*Directions for this task*: Both the line with "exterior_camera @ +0" and the line with "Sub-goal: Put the" in the records below must appear in the output, along with every line between them, exactly and with nothing added.

[Stored dataset items]
+ + + + +

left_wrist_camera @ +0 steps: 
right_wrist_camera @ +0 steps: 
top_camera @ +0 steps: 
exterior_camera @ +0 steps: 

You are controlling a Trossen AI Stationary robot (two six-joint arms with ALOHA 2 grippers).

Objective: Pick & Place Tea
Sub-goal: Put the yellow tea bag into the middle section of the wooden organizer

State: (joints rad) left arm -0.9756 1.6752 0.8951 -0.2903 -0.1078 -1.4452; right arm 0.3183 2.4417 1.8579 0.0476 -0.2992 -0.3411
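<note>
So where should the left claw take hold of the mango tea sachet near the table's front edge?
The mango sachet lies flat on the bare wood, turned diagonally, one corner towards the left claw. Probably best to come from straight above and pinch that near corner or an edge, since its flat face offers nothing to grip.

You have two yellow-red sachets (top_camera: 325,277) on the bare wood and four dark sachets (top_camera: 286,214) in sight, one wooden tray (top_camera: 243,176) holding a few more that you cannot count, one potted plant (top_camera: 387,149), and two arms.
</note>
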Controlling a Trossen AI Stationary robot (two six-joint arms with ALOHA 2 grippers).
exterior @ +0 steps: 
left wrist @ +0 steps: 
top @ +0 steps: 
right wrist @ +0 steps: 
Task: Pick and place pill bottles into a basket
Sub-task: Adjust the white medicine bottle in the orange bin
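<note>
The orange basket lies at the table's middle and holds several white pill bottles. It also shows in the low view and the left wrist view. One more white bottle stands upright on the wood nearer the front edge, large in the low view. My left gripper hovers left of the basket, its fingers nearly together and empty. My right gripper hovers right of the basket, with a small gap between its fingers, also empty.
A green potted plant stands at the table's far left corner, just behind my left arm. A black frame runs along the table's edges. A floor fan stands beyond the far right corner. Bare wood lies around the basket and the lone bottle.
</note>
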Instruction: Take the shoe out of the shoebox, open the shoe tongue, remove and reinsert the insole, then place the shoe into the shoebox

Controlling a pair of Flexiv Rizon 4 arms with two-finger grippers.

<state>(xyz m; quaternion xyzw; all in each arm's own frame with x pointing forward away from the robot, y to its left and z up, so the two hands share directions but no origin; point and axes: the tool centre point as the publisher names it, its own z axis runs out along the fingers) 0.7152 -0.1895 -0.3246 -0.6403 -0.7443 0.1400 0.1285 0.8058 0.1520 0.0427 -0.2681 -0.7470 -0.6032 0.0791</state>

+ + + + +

*Solution to this exercise*:
exterior_camera @ +0 steps: 

You are controlling a Trossen AI Stationary robot (two six-joint arms with ALOHA 2 grippers).

Objective: Pick & Place Tea
Sub-goal: Put the yellow tea bag into the middle section of the wooden organizer

Nothing else belongs to this exercise.